Before SMOTE:  Counter({2: 855, 3: 706, 8: 596, 6: 531, 1: 259, 5: 243, 4: 228, 9: 178, 7: 114})
After SMOTE:  Counter({3: 855, 2: 855, 8: 855, 6: 855, 7: 855, 4: 855, 5: 855, 9: 855, 1: 855})


Now we have all 9 classes completely (and equally) balanced. It is worthy to investigate the results of the baseline model (without feature engineering) with this balanced dataset.

In [17]:
# Transform the data to Standard distribution (mu=0 and std=1)
scaler = StandardScaler()
X_sm = scaler.fit_transform(X_sm)

# Re-run the baseline model with the balanced dataset
scores = cross_val_score(model, X_sm, y_sm, scoring='accuracy', cv=cv, n_jobs=-1)
print('Accuracy: %.3f' % (scores.mean()))

Accuracy: 0.613


This model reached the (almost) same `Accuracy` as the model before using the `pipeline` with preprocessors and transformers. We could even test the **SMOTE** with feature engineering.

In [18]:
# Re-run the pipeline with the feature extraction
scores = cross_val_score(pipeline, X_sm, y_sm, scoring='accuracy', cv=cv, n_jobs=-1)
print('Accuracy: %.3f' % (scores.mean()))

Accuracy: 0.640


Again, `Accuracy` increases 0.03% but in multi-class classification, `Accuracy` is not the best evaluation metrics.

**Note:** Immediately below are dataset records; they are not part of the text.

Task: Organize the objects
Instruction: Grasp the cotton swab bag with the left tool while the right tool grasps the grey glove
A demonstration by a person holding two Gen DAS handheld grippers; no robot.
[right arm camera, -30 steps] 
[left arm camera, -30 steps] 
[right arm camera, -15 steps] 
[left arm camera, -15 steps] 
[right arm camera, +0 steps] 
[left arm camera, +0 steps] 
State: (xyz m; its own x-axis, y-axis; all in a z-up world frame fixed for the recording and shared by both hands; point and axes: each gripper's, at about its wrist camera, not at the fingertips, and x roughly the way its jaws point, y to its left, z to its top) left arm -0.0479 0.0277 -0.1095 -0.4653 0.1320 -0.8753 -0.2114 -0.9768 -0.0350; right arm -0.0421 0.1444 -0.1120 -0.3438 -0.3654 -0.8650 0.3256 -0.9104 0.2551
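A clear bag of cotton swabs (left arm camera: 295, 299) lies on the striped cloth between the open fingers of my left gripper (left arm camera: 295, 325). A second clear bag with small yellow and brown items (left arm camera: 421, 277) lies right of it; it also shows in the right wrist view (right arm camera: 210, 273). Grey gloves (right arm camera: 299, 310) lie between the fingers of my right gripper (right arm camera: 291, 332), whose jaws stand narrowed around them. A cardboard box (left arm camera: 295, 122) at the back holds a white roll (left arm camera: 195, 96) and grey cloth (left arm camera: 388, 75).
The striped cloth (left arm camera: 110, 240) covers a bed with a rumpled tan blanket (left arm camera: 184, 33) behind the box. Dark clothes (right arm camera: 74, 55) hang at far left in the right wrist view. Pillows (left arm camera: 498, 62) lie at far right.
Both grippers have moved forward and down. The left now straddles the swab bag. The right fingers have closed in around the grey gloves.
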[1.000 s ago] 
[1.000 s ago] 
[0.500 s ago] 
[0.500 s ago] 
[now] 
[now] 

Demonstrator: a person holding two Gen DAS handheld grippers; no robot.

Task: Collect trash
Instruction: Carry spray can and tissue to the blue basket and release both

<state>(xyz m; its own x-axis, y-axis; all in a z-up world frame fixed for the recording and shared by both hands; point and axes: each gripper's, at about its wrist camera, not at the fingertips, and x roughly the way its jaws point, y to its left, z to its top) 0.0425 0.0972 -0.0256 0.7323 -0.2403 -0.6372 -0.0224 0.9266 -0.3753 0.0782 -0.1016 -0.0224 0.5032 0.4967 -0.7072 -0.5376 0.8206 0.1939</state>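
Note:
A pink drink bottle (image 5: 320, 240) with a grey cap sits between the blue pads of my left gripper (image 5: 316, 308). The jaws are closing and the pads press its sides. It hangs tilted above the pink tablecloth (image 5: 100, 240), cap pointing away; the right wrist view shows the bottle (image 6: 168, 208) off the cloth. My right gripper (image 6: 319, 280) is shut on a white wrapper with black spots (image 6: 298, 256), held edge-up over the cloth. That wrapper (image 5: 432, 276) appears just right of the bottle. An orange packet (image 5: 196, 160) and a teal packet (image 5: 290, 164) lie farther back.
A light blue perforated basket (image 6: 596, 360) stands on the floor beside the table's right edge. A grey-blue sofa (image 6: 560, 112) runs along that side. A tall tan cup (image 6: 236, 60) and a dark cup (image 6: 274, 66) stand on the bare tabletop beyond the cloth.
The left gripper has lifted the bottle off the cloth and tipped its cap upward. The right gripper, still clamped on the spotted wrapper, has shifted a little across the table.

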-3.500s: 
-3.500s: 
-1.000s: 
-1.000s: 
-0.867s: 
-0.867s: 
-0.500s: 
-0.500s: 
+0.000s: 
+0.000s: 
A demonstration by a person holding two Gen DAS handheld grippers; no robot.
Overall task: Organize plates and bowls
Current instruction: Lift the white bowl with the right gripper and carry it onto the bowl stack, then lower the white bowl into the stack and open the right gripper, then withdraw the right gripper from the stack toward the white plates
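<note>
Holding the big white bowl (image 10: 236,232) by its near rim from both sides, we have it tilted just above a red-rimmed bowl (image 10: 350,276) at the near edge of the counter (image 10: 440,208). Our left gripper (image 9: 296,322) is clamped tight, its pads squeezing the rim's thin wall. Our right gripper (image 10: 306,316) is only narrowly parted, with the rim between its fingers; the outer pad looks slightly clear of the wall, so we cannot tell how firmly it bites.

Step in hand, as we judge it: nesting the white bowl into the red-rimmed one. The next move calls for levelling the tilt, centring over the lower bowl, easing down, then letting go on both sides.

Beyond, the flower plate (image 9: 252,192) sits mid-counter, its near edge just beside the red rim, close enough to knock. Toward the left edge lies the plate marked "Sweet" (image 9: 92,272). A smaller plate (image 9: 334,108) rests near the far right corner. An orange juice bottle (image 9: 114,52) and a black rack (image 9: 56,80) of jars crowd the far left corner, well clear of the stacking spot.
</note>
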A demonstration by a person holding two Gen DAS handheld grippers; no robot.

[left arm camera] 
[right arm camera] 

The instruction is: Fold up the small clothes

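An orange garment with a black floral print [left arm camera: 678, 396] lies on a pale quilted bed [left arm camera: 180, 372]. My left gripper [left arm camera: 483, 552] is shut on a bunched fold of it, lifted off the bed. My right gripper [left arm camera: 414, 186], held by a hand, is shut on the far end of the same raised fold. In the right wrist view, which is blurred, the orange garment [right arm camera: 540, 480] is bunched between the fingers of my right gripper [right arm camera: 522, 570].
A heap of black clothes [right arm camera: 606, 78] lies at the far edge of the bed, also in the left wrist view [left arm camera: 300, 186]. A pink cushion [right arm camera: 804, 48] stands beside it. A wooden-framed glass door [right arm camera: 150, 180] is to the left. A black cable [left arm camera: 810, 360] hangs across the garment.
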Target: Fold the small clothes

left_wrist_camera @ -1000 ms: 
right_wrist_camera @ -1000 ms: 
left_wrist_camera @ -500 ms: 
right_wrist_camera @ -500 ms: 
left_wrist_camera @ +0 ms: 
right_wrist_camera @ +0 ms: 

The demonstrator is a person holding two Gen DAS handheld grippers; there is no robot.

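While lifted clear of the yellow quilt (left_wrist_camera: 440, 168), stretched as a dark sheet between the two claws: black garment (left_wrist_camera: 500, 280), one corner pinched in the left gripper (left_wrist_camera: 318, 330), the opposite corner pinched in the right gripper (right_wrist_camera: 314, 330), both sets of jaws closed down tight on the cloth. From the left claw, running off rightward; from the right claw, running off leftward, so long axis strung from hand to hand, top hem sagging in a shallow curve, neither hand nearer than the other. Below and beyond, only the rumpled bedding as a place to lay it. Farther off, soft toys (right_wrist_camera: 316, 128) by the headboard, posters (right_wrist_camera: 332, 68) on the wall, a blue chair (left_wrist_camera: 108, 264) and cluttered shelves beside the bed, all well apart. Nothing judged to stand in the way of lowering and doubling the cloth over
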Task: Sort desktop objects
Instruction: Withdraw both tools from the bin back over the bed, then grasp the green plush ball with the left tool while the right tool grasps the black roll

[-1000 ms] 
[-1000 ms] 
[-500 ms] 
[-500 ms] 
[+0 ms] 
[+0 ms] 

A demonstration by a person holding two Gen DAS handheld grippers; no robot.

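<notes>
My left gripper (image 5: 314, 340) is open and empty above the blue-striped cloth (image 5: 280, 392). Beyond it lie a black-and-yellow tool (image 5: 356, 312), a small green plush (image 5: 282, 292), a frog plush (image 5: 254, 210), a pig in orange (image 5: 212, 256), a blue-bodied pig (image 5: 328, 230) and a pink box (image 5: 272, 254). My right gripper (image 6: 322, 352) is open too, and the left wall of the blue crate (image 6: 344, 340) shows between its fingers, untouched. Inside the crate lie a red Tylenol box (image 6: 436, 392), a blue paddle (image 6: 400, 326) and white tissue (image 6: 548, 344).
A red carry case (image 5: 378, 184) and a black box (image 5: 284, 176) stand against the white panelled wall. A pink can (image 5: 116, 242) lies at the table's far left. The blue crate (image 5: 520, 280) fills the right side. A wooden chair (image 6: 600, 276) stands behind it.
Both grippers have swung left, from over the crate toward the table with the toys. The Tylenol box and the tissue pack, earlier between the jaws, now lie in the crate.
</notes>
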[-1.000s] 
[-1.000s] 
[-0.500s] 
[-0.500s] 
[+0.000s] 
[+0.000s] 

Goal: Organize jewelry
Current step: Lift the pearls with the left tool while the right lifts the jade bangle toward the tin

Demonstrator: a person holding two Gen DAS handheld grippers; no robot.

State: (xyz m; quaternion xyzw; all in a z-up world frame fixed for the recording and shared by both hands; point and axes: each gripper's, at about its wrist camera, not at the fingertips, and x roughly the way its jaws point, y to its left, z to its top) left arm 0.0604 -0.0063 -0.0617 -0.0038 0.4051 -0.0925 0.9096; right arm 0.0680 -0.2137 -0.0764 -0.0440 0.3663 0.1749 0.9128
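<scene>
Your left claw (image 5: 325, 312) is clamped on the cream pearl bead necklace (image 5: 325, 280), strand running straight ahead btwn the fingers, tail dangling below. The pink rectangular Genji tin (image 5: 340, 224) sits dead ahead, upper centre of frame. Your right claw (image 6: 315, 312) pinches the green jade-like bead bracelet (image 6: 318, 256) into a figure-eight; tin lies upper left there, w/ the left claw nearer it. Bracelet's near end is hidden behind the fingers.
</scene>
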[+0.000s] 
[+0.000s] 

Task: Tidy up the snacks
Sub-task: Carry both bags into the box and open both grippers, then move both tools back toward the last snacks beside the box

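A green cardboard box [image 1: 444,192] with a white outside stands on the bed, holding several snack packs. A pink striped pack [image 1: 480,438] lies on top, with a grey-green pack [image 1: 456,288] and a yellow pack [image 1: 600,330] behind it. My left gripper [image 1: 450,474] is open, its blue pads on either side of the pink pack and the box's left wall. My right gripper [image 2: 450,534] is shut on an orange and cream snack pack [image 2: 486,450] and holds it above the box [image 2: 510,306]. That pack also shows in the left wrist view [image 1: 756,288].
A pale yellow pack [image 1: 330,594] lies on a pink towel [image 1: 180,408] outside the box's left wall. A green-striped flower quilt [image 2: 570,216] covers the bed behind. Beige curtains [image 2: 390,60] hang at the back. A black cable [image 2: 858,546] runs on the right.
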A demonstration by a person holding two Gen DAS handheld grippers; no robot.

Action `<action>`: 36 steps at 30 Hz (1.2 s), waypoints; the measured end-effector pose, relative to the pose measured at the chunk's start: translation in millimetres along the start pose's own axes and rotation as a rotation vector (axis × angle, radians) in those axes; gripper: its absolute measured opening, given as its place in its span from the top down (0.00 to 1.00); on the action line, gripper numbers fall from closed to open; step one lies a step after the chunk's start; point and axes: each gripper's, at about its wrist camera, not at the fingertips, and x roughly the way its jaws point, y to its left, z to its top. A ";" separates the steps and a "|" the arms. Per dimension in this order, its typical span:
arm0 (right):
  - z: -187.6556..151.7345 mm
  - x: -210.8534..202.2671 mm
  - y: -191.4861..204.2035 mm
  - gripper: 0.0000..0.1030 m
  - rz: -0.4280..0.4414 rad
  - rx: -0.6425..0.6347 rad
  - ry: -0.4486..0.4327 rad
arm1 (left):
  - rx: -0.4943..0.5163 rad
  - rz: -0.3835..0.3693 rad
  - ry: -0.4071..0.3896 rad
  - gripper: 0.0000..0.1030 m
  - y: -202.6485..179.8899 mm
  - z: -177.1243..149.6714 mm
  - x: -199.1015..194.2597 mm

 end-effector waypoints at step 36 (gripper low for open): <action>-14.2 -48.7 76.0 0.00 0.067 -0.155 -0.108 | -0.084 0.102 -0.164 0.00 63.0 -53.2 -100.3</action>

We will cover others in next parts.

## Feature importance
TBD

# Save Feat eng dataset
Let us save the balanced dataset with **SMOTE** since it presents good results in terms of `Accuracy`. We will use for later implementations.

In [34]:
# Convert X_sm, y_sm to dataframes
x_sm_df = pd.DataFrame(X_sm, columns=['Depth', 'GR', 'ILD_log10','DeltaPHI', 'PHIND', 'PE', 'NM_M', 'RELPOS', 'Formation_num'])
y_sm_df = pd.DataFrame(y_sm, columns=['Facies'])
# Merge the X, y
data_sm = pd.concat([x_sm_df, y_sm_df], axis=1)

In [35]:
# Save on parquet file (spark format)
import pyarrow as pa
import pyarrow.parquet as pq

# Convert DataFrame to Apache Arrow Table
data_pq = pa.Table.from_pandas(data_sm)
# Parquet with Brotli compression
pq.write_table(data_pq, 'facies_dataset_SMOTE.parquet')